That’s the somewhat radical view of Alan Jacobson, the chief data and analytic officer at Alteryx, a company that sells data analytics software to many of the Fortune 500.

Jacobson says that while he frequently hears executives complain about being unable to hire people with data science experience, let alone machine-learning skills, these executives are ignoring the amazing human resource already sitting inside their own organizations. These businesses could develop that talent if only they would invest a bit of time and money to teach their employees data science skills.

“Most of the data science applied in the business world is within the reach of most knowledge workers,” Jacobson recently told me. “It is a lot easier to teach an accountant some data science than teach a data scientist accounting.”

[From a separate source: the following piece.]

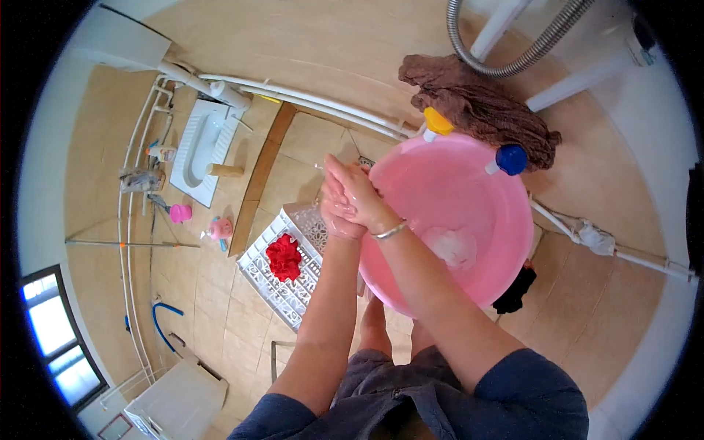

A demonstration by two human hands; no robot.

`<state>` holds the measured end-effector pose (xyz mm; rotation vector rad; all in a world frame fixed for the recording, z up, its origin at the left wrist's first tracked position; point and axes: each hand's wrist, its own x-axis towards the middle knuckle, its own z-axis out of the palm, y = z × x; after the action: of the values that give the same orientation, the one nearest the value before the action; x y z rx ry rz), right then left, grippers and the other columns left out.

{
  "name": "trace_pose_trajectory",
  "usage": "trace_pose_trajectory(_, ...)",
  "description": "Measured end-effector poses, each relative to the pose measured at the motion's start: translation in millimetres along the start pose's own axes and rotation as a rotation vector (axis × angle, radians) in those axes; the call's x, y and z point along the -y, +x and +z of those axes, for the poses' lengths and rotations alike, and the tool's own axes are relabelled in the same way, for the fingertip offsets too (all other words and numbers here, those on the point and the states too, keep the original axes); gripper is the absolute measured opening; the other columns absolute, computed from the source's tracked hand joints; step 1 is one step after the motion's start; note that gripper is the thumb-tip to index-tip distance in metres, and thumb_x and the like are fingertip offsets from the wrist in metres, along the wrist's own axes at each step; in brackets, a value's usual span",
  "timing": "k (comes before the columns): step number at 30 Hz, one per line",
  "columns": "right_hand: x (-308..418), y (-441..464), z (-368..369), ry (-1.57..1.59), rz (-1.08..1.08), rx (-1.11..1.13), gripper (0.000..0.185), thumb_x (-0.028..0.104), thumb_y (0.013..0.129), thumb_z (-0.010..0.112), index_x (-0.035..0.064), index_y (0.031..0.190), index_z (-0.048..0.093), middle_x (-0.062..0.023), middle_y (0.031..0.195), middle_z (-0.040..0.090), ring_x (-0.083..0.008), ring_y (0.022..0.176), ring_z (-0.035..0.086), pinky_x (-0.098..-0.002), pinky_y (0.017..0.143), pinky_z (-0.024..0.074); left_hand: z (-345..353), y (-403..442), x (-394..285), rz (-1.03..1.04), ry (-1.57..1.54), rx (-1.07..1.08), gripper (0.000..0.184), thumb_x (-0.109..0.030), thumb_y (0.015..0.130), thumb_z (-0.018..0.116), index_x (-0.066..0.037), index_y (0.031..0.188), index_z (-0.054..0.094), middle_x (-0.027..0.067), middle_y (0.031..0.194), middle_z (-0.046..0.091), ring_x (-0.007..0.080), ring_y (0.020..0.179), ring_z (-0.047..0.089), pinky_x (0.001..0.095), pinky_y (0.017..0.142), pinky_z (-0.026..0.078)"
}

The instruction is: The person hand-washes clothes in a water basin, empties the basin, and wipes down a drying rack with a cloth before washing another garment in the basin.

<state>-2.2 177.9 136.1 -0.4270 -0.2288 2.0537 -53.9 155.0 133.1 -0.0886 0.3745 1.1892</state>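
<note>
My right hand (357, 194), with a silver bangle (389, 229) at its wrist, presses over my left hand (336, 214). Both are closed together and look wet; whatever lies between the palms is hidden. They are just off the left rim of a large pink basin (519, 220) holding water. A white, cloth-like bundle (453, 248) lies in the water on the near side. Left of my forearms, a crumpled red cloth (284, 257) rests on a white openwork plastic rack (257, 273).
A brown towel (484, 103) hangs behind the basin by a yellow tap knob (438, 120) and a blue one (511, 158). Dark fabric (515, 291) is at the basin's right. A squat toilet (204, 150), pink bottle (220, 229) and pink cup (180, 213) are at left.
</note>
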Motion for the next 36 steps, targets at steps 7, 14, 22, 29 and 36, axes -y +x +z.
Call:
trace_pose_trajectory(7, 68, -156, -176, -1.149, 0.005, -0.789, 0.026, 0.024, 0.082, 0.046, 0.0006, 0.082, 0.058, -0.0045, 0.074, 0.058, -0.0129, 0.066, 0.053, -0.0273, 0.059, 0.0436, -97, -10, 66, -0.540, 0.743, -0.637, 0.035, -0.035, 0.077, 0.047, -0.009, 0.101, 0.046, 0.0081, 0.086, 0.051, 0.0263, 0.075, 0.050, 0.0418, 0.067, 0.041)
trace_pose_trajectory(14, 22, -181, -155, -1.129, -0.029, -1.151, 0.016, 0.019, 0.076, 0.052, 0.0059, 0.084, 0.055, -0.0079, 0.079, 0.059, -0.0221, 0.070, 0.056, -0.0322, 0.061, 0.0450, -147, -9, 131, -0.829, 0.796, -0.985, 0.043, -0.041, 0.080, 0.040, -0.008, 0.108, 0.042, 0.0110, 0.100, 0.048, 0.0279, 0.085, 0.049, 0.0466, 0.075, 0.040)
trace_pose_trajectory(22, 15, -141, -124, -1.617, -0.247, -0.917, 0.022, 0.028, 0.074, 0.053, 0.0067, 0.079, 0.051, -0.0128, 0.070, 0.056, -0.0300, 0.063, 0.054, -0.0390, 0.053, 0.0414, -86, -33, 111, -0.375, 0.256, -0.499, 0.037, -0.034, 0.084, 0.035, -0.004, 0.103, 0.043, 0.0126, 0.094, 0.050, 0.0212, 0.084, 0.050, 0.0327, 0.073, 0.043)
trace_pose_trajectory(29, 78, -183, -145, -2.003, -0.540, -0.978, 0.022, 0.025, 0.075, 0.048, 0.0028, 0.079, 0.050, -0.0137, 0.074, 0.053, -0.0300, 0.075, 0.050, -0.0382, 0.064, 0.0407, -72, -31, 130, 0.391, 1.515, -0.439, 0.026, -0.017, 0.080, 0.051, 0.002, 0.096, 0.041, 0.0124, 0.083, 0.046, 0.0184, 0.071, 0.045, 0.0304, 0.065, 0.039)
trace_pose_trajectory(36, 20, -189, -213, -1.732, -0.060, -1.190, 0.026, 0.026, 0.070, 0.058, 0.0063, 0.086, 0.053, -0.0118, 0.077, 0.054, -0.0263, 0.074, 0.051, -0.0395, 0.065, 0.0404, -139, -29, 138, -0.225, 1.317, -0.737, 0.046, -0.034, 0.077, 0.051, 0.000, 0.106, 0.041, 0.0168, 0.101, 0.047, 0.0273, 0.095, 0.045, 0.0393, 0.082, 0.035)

Although Alteryx markets itself as a software platform for “advanced data analytics,” it can really be thought of as a kind of education software, Jacobson argues. “We can see the upskilling happen,” he says. “When they first start using the product, they are just finding data and preparing data. Seven months later, they are building models that are delivering real value.”

Alteryx, based in Irvine, Calif., offers its customers data analytics courses in different formats, some simple online tutorials and others more like full university courses. Using the company’s software, people can either deploy pre-built models or construct new ones using relatively light coding methods, including simple algorithms in the mathematics program R and Python machine-learning libraries.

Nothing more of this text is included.